Required work → Reproduce the lines below exactly. Skip images.

Data shown →
+===+

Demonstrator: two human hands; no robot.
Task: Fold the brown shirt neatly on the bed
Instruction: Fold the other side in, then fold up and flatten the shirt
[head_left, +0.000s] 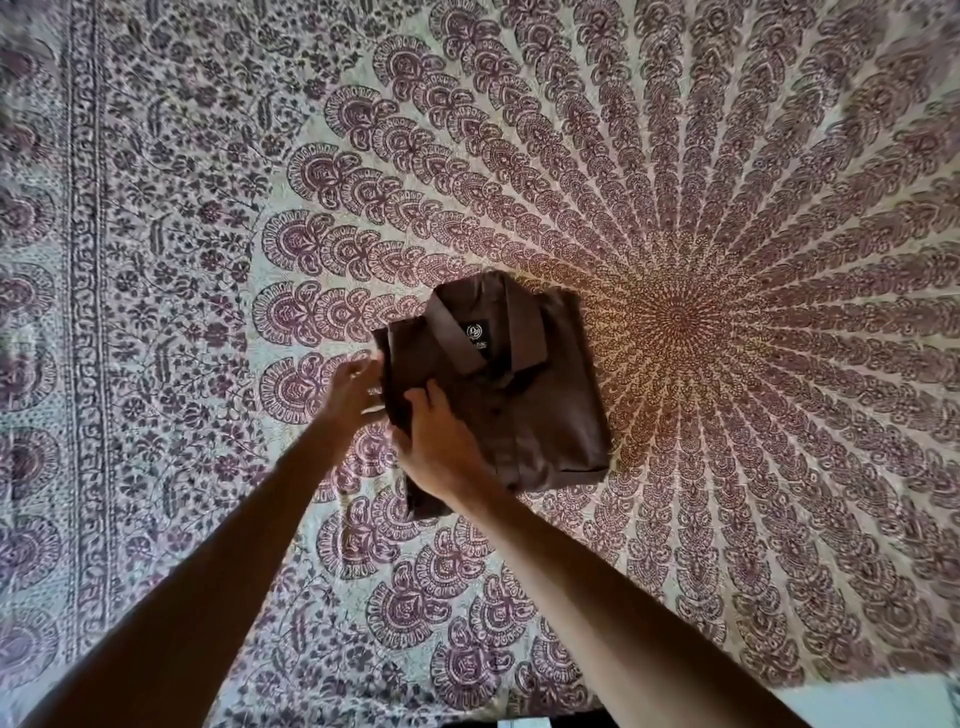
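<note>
The brown shirt (535, 405) lies in the middle of the bed (753, 218) as a compact rectangle, collar up, with a black label showing inside the neck. My left hand (349, 391) is at the shirt's left edge, fingers curled against the fabric there. My right hand (441, 447) rests on the shirt's near left part, fingers pressing on the front by the button placket. Whether either hand pinches cloth is hard to tell; both touch it.
A bedspread with a maroon and white mandala print covers the whole bed. Its patterned border (85, 312) runs down the left side. A pale patch of floor (878, 701) shows past the bed's near right corner.
</note>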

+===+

Your solution →
Demonstrator: two human hands; no robot.
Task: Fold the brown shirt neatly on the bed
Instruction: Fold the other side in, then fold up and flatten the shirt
[head_left, +0.000s] 
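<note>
The brown shirt (535, 405) lies in the middle of the bed (753, 218) as a compact rectangle, collar up, with a black label showing inside the neck. My left hand (349, 391) is at the shirt's left edge, fingers curled against the fabric there. My right hand (441, 447) rests on the shirt's near left part, fingers pressing on the front by the button placket. Whether either hand pinches cloth is hard to tell; both touch it.
A bedspread with a maroon and white mandala print covers the whole bed. Its patterned border (85, 312) runs down the left side. A pale patch of floor (878, 701) shows past the bed's near right corner.
</note>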

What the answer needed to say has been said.